* _TRY IT_:
Search the records below for "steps" and copy every line it turns up in.

* _ENTRIES PROVIDED_:

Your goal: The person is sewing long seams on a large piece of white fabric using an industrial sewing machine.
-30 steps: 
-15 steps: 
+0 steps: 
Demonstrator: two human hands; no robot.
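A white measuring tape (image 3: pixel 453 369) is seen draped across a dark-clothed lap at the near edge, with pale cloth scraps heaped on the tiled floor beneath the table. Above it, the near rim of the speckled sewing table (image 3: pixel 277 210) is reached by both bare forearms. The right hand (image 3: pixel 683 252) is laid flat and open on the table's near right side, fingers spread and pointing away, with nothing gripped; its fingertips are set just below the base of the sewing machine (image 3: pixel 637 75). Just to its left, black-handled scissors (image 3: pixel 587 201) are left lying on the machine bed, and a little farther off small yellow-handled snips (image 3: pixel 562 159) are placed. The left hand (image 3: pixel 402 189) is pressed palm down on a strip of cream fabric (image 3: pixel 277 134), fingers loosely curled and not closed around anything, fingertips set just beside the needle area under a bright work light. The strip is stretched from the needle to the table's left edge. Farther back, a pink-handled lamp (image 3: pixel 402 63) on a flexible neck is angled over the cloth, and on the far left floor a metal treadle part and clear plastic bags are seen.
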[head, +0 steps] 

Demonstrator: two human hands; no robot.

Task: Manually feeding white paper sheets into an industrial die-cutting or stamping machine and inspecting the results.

* _EXERCISE RESPONSE_:
-30 steps: 
-15 steps: 
+0 steps: 
[head, +0 steps] 

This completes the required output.